March 20, 2012
No new nuclear power if it doesn’t make fiscal sense: Bentley
TORONTO – New nuclear reactors won’t be built in Ontario unless it’s good for the bottom line, Energy Minister Chris Bentley said Tuesday.
“We’re working very hard on the question of any new build,” Bentley said. “We’re working very hard to make sure if we make a decision, it’s in the best interests of Ontario ratepayers and taxpayers.”
The province’s Long Term Energy Plan (LTEP), first published in 2007 and updated since, calls for the construction of two new, 1,000 megawatt reactors at the Darlington Generating Station.
The government has chosen AECL to build the reactors but suspended the process in 2009 after balking at the $26 billion price tag.
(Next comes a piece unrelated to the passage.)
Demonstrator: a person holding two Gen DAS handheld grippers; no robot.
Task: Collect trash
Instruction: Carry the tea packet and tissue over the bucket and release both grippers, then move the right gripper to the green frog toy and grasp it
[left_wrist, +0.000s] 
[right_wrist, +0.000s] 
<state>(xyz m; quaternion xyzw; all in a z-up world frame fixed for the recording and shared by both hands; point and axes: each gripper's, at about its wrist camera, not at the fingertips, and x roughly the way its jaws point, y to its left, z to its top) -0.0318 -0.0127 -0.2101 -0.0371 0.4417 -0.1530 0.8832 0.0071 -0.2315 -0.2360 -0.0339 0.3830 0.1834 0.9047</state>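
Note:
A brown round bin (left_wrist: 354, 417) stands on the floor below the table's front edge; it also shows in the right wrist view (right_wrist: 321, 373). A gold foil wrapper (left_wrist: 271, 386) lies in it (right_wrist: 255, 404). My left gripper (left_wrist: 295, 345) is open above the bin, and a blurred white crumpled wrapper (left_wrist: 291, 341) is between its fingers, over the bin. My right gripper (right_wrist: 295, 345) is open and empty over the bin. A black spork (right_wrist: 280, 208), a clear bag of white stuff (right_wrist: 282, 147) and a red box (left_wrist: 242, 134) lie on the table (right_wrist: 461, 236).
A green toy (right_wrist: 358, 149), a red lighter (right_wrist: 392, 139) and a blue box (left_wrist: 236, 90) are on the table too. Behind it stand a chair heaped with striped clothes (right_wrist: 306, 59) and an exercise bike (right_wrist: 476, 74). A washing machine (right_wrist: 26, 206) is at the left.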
AECL has since been bought by SNC Lavalin but Bentley wouldn’t say whether there’s been any progress on lowering the cost of the project.
“We’re taking all the time we need on this one,” he said.
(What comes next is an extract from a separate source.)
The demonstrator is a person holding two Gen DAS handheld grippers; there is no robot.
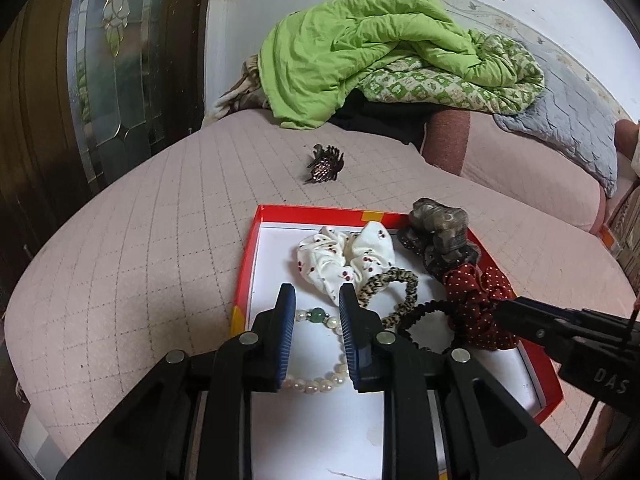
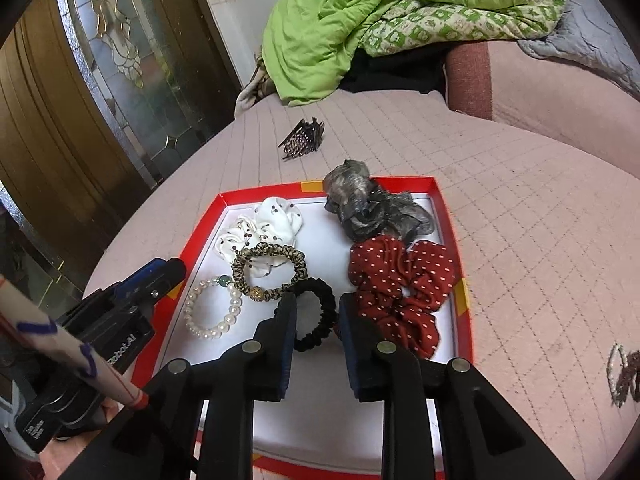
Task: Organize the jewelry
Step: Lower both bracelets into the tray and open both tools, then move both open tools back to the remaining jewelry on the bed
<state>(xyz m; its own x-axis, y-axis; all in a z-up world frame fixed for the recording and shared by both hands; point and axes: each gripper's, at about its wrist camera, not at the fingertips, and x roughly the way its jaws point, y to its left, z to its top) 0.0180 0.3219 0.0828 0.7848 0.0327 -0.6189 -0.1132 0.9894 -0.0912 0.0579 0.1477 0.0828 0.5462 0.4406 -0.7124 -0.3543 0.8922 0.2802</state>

The LTEP called for 50% of Ontario’s electricity to continue to be supplied through nuclear generation, and the province is still pursuing that goal by refurbishing reactors at Darlington.
A $600-million contract was let to SNC Lavalin last week to begin planning the refurbishment at Darlington and a similar project to restart two dormant reactors at the Bruce power station is nearing completion — despite an unexpected delay in restarting one of the units after a leak.
But the financial pressure that caused Ontario to suspend the new build at Darlington has if anything, gotten worse in the past three years and electrical demand has fallen, opening a window for the province to dump its nuke plans and improve its ailing balance sheet.
The Ontario Clean Air Alliance seized on that point Tuesday when it released a study showing Ontario could save billions by foregoing the project and ditching the 50% nuclear standard.
“The government of Ontario’s Long-Term Energy Plan calls for the re-building of the Bruce B and Darlington Nuclear Stations and the construction of two new nuclear reactors at Darlington despite the fact that our electricity needs could be met at a much lower cost with a combination of water power imports from Quebec; additional energy efficiency investments; and natural gas-fired combined heat and power plants,” the report says.